ARMY OF THE SHADOWS (Jean-Pierre Melville, 1969)

By grunes

Jean-Pierre Melville, born Grumbach, was a member of the Resistance during the Occupation of France. Three wonderful films of his address this period during the Second World War: The Silence of the Sea (1947), Leon Morin, Priest (1961) and L’armée des ombres—although his film noirs also refer, symbolically, to the Resistance. Joseph Kessel, the author of the novel on which the film is based, was also a member of the Resistance.
     This is a nuts-and-bolts film, rigorously detailing Resistance activities, including planning sessions, brutal interrogations, and executions, in which endlessly lonely, solemn participants, almost sleepwalking in the oppressive atmosphere of the times (to which the film’s repressed tenor is correlative), often seem divided from their own humanity as well as their nation, which they are relentlessly trying to reclaim and restore—although at times they also seem to be all mission, without memory of motive. A dark, somber film much of which unfolds in hidden, confined spaces, it is as psychological as historical. Its soldiering civilians in constant fear of death might pass for villains in another film. This is an unvarnished look at the French Resistance, and one doesn’t doubt for a moment its authenticity.
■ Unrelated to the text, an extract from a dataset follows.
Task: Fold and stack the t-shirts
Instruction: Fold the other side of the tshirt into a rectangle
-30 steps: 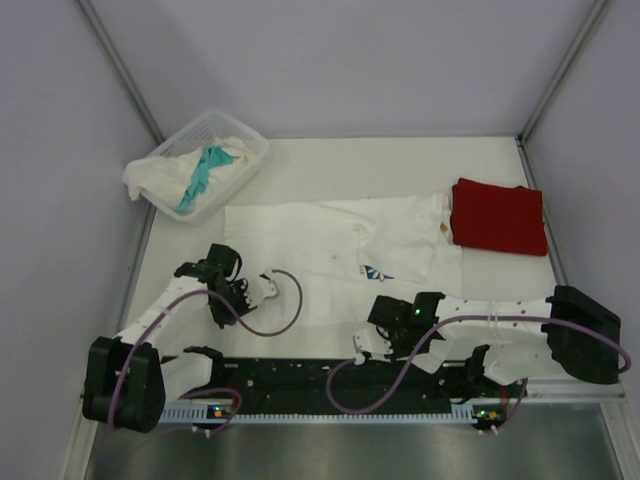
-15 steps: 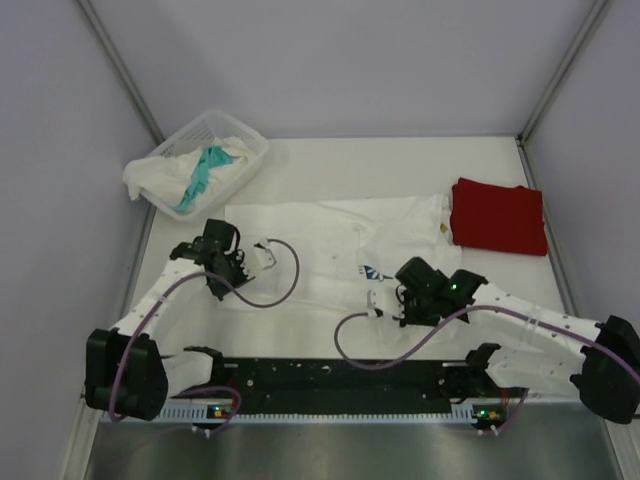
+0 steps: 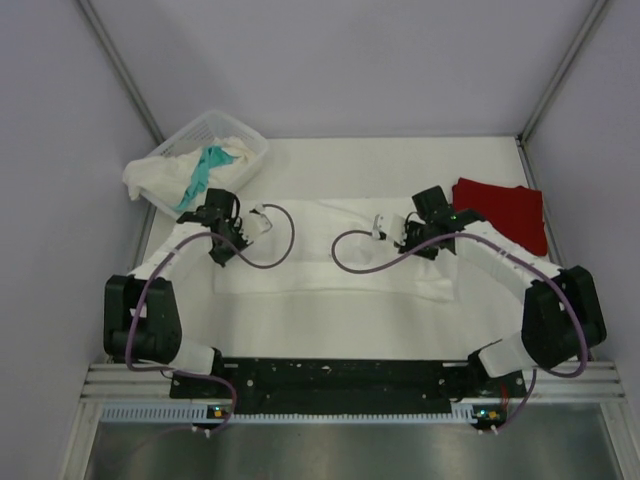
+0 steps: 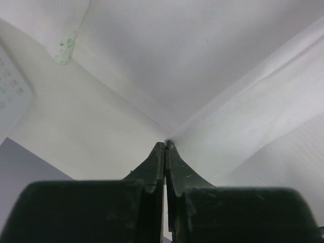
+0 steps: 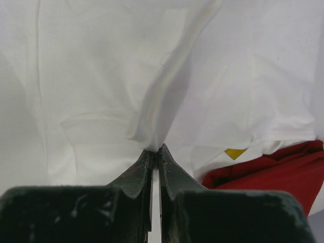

     The protagonist is one of the movement’s leaders, but the most unforgettable character is Mathilde, played beautifully by Simone Signoret. A loyal, committed member, she finds herself between a rock and a hard place courtesy of the Gestapo, which threatens her with her teenaged daughter’s consignment to a Polish brothel unless she betrays the cause. Like other traitors, she is dispatched—one of the most emotionally bleeding moments in cinema.
     There’s no question as to what must be done with her. There is endless question, though, whether the world can ever be made right after it’s done.